- Activity
Reproduce only this range: the line holding "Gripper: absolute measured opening" through the last line of the data below, both included, exactly, with no pictures.
#####
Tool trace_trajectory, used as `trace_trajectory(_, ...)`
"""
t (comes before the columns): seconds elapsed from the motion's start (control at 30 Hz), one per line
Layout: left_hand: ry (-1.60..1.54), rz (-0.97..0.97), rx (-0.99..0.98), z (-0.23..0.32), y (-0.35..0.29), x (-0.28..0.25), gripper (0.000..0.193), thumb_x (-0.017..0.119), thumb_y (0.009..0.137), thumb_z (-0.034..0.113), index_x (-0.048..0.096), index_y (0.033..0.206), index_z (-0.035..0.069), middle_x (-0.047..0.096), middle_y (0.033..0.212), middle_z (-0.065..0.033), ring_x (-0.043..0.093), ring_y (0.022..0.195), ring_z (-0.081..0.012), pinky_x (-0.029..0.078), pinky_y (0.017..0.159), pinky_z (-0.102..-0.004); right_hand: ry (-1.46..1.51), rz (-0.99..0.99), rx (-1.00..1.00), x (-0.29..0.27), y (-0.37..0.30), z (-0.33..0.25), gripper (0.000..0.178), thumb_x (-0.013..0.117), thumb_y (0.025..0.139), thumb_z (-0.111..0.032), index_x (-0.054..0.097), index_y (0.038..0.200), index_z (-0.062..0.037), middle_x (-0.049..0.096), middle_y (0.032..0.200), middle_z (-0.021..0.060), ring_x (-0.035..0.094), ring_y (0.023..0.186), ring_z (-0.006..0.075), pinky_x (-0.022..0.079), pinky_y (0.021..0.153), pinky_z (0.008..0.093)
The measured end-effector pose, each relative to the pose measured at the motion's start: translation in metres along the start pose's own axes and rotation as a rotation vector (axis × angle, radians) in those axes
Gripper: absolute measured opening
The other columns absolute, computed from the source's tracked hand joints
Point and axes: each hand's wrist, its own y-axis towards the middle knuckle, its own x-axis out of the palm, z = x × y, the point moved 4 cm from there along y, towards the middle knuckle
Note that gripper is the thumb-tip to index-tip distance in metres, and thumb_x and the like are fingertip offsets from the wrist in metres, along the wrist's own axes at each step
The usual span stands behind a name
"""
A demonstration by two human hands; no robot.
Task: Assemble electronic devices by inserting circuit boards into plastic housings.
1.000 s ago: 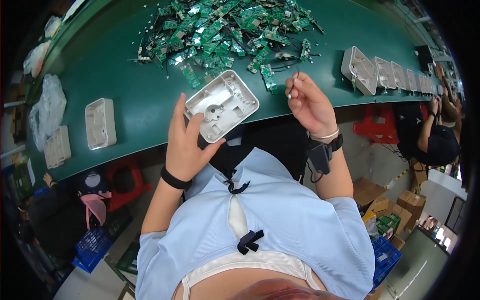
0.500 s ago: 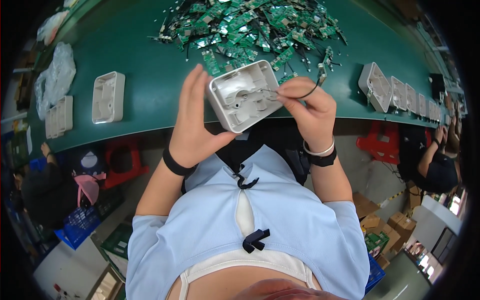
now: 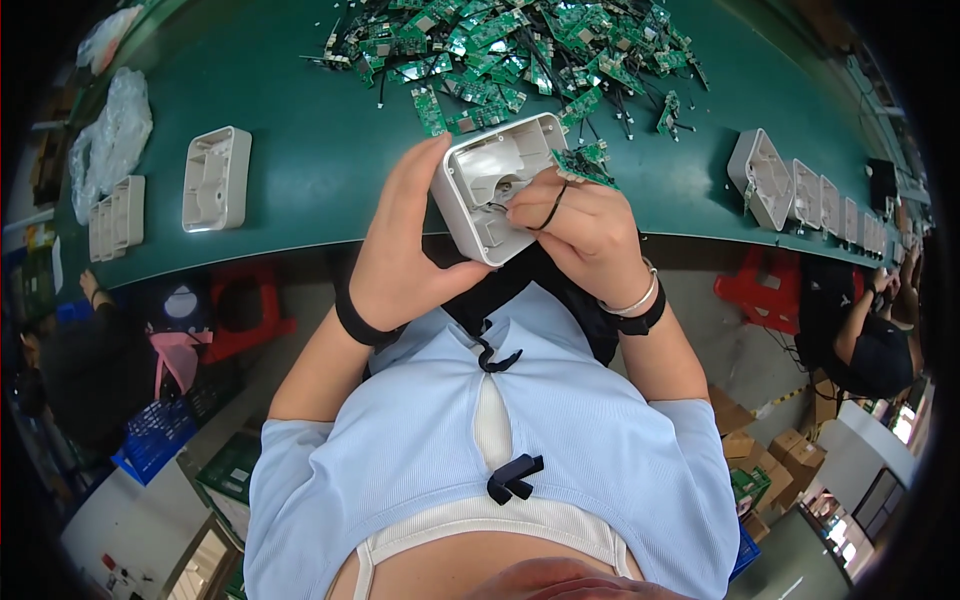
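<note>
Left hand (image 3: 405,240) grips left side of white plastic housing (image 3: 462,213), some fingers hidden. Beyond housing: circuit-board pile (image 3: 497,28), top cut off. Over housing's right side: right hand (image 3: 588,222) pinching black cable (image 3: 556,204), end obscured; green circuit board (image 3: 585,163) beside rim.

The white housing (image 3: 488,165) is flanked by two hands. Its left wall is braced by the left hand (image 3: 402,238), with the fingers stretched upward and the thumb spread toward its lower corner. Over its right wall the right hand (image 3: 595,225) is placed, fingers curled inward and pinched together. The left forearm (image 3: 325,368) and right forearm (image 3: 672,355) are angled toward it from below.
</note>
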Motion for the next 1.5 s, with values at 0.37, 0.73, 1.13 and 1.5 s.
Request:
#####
- Written solution
Gripper: absolute measured opening
The other columns absolute, computed from the source's tracked hand joints
Point and axes: each hand's wrist, its own y-axis towards the middle knuckle, its own x-axis out of the palm, z = x × y, the point moved 4 cm from there along y, towards the middle knuckle
Note that gripper is the thumb-tip to index-tip distance in metres, and thumb_x and the like are fingertip offsets from the wrist in metres, along the wrist's own axes at each step
The usual span stands behind a name
"""
A demonstration by two human hands; no robot.
Task: Assemble electronic devices by inserting circuit boards into plastic housings.
1.000 s ago: 
0.500 s ago: 
now: 
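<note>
Left hand (image 3: 405,240) grips left side of white plastic housing (image 3: 462,213), some fingers hidden. Beyond housing: circuit-board pile (image 3: 497,28), top cut off. Over housing's right side: right hand (image 3: 588,222) pinching black cable (image 3: 556,204), end obscured; green circuit board (image 3: 585,163) beside rim.

The white housing (image 3: 488,165) is flanked by two hands. Its left wall is braced by the left hand (image 3: 402,238), with the fingers stretched upward and the thumb spread toward its lower corner. Over its right wall the right hand (image 3: 595,225) is placed, fingers curled inward and pinched together. The left forearm (image 3: 325,368) and right forearm (image 3: 672,355) are angled toward it from below.
</note>
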Motion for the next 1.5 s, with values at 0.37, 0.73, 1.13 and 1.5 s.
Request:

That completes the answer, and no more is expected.